In the consultations on the proposed Indian Financial Code, Rajan's role is to discuss whether FSLRC's proposal is a suitable proposition or whether the objective of the policy should be written down in the law. The present formulation in IFC is a non-standard one. The new Governor's job is to help the ministry of finance choose the best nominal anchor and, preferably, write it in the law.

His second task would be the constitution of the monetary policy committee (MPC), where again the IFC has a non-standard formulation. One plausible alternative composition, somewhat similar to the Bank of England, might be to have four members, from inside the central bank, including the governor, and three independent experts from outside who bring in diverse views. These members would then vote to choose whether the repo rate should be raised or lowered. Their individual voting stance would have to be justified and made public to prevent them from either being quiet yes-men or from being unnecessarily contrarian.

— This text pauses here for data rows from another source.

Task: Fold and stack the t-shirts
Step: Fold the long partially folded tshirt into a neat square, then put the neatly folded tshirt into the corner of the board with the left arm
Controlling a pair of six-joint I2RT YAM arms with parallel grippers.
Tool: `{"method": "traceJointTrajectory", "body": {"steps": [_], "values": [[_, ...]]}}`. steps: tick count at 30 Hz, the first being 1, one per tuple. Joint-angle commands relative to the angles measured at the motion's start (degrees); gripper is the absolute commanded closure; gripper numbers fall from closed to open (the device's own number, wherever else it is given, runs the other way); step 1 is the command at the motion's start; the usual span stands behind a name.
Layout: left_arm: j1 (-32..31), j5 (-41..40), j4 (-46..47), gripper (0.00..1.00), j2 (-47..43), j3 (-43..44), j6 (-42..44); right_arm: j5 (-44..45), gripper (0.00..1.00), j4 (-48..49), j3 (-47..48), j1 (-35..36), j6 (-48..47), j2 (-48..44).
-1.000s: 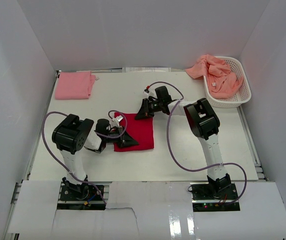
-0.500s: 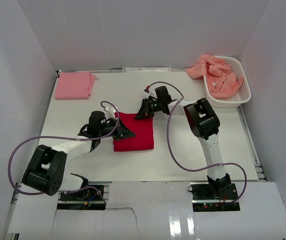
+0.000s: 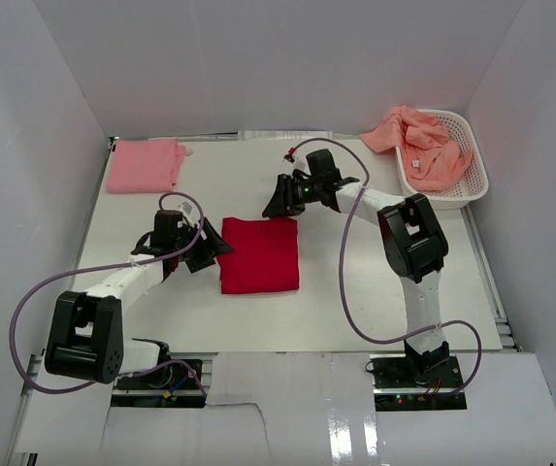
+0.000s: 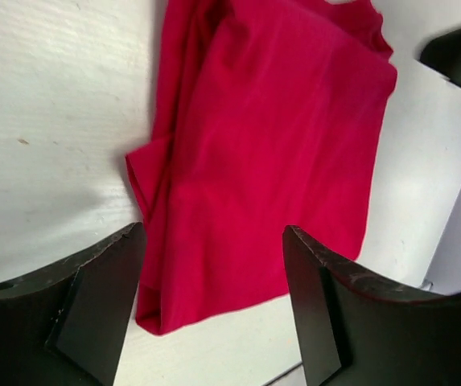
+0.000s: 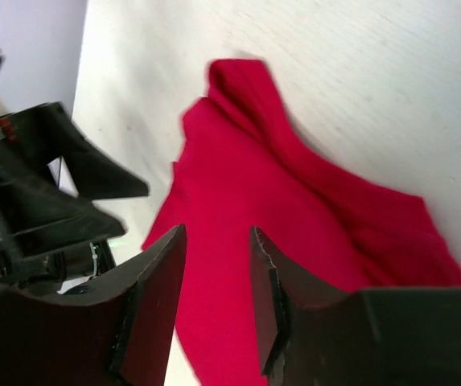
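Note:
A bright red t-shirt [image 3: 259,254] lies folded in a rectangle at mid-table. It fills the left wrist view [image 4: 270,145] and the right wrist view [image 5: 310,241]. My left gripper [image 3: 213,254] sits just off the shirt's left edge, open, with nothing between its fingers [image 4: 101,297]. My right gripper [image 3: 274,204] hovers just beyond the shirt's far edge, open and empty, its fingers [image 5: 154,297] apart from the cloth. A folded light pink t-shirt [image 3: 145,165] lies at the far left corner. Crumpled salmon-orange t-shirts [image 3: 418,144] spill out of the basket.
A white latticed plastic basket [image 3: 472,184] stands at the far right corner. White walls enclose the table on three sides. The left arm's cable [image 3: 35,301] loops out over the table's left side. The left gripper [image 5: 53,177] shows in the right wrist view.
Both grippers have opened and let go of the red shirt. The left gripper drew back leftward off the cloth. The right gripper lifted back beyond the far edge.

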Motion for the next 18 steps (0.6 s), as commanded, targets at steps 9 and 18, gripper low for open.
{"method": "traceJointTrajectory", "body": {"steps": [9, 18], "values": [[0.0, -11.7, 1.9, 0.08, 3.7, 1.8, 2.0, 4.9, 0.55, -10.4, 0.0, -0.1, -7.1, -19.9], [-0.1, -6.8, 13.3, 0.11, 11.7, -1.1, 1.4, 6.3, 0.54, -11.3, -9.1, -0.2, -8.7, -32.6]]}}
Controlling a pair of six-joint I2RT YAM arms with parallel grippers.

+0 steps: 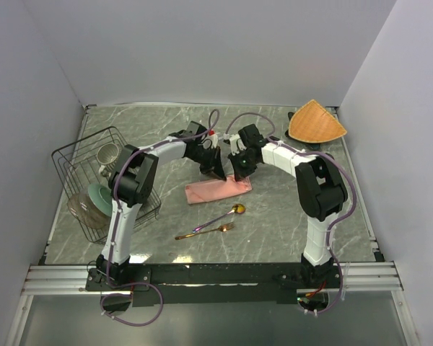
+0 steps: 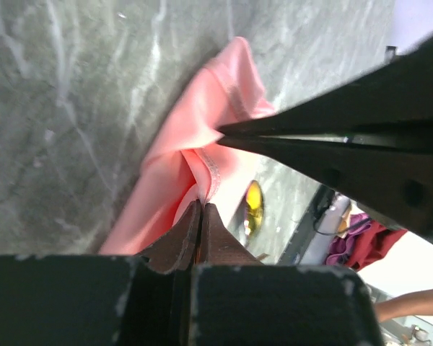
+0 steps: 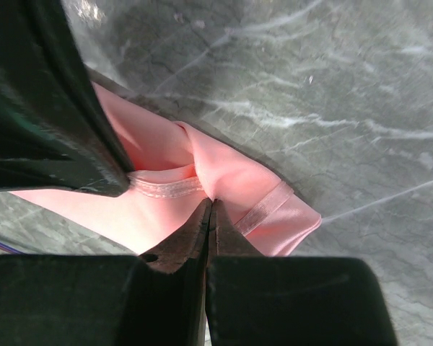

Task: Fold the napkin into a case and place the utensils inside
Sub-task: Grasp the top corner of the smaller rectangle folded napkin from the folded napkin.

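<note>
Fingers pinched tight, seen from above: the left gripper (image 1: pixel 218 171) and right gripper (image 1: pixel 238 174) are gripping the napkin (image 1: pixel 215 192). It is lying as a narrow pink folded strip mid-table (image 1: pixel 289 220), running left to right, right end angling away. Left wrist: jaws are clamping a cloth fold. Right wrist: jaws are nipping the hemmed edge.

The napkin (image 1: pixel 218 191) is a narrow, layered salmon-pink strip lying flat, its length running roughly 9 to 3 o'clock in the top view. My left gripper (image 2: pixel 202 209) and my right gripper (image 3: pixel 211 207) each pinch a raised fold along its hemmed edge. At its 6 o'clock, clear of the cloth, lies the gold spoon (image 1: pixel 216 219), bowl toward 2 o'clock. The gold fork (image 1: pixel 206 232) is just beside it, tines toward 3 o'clock.
</note>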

Rajan will have to work hard on building a well functioning MPC.

Coming to the here-and-now, the stance of monetary policy is no doubt going to involve difficult decisions. The economy is faced with a stagflation. It would have been much simpler for him if it was either high growth and high inflation, or low growth and low inflation. Standard rules of monetary policy could have been easily used. To make matters worse for inflation the rupee is under acute pressure and monetary easing would increase the pressure.

The trade-offs are difficult. Ultimately, the only instrument in RBI's hands is the interest rate. While RBI may sometimes try changes to the CRR, sometimes foreign exchange intervention or sale and purchase of government bonds, or changes to some specific interest rates, ultimately it is bank interest rate that will be impacted and affect firms and households. As demonstrated in the last few weeks, trying to address these multiple objectives with a single instrument is impossible. Rajan will have to find the right balance between his emphasis on growth, inflation and the rupee, and choose whether to raise rates or lower them. There are no simple answers.